=== WHAT TO WORK ON ===
Every line with the string "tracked" must be copied from the entries below.

Segment Open

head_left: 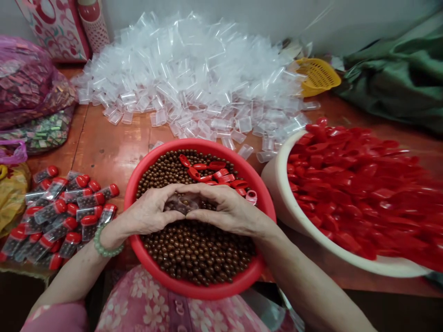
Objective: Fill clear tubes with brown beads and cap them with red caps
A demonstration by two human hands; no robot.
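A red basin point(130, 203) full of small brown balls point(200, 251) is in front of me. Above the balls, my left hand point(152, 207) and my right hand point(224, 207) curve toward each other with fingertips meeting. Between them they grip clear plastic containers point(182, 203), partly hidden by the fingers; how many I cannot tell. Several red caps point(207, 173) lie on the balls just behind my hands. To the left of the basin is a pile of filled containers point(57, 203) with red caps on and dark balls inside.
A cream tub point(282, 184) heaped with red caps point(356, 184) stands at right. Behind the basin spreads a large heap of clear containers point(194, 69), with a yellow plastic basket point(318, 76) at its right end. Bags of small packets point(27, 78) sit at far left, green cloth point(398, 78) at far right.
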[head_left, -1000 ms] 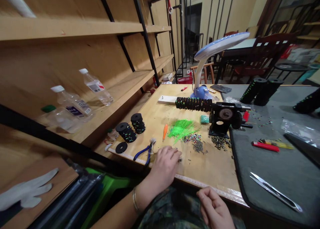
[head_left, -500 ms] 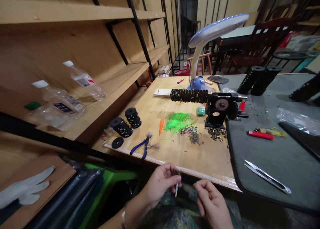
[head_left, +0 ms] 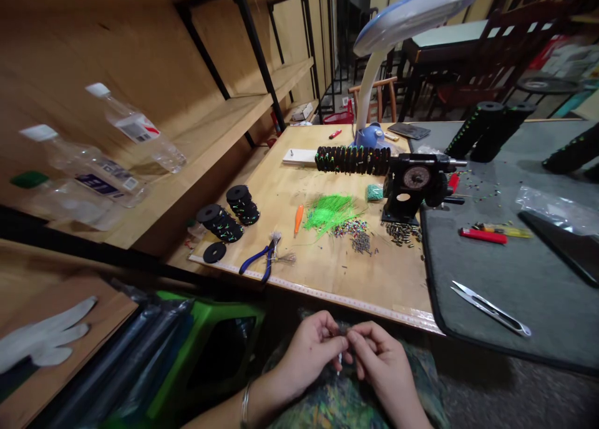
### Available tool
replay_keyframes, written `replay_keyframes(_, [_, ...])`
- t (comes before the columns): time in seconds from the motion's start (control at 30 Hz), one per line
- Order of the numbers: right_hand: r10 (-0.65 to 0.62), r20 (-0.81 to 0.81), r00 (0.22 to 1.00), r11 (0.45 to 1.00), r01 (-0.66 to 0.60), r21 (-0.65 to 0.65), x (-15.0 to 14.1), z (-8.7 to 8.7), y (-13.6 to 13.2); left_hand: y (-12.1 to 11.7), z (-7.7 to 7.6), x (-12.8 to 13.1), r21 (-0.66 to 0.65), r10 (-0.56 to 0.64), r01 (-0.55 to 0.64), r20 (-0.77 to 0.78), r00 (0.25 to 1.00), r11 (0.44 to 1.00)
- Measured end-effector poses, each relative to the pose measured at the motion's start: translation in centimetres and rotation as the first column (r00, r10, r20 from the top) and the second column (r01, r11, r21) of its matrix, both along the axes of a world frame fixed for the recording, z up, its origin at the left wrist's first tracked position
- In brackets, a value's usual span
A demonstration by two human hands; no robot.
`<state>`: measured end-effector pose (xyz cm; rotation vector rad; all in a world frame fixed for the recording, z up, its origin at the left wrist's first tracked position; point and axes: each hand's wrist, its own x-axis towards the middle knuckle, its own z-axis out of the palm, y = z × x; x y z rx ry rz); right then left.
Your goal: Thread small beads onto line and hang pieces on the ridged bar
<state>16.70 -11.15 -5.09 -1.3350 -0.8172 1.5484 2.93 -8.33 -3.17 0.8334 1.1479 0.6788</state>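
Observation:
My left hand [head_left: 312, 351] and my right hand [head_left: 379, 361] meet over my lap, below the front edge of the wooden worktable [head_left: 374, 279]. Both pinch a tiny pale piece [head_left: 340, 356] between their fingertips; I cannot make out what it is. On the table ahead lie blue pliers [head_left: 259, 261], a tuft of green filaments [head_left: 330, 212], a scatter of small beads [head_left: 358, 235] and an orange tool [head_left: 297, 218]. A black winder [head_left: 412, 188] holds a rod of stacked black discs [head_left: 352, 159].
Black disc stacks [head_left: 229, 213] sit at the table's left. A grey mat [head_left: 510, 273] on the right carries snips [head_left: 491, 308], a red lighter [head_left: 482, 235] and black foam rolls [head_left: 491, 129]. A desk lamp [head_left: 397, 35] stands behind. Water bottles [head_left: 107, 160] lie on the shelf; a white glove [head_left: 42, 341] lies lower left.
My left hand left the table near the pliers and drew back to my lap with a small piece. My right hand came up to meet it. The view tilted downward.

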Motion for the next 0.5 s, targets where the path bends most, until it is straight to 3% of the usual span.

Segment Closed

=== TASK ANSWER ===
- Measured end-effector poses, each relative to the pose measured at the motion's start: translation in centimetres and rotation as the first column (r00, r10, r20 from the top) and the second column (r01, r11, r21) of its matrix, both along the axes of a world frame fixed for the recording, z up, its origin at the left wrist's first tracked position
`<state>`: measured end-effector pose (xyz cm; rotation vector rad; all in a world frame fixed for the recording, z up, its origin at the left wrist's first tracked position; point and axes: each hand's wrist, its own x-axis towards the middle knuckle, its own z-axis out of the palm, y = z × x; x y z rx ry rz); right then left.

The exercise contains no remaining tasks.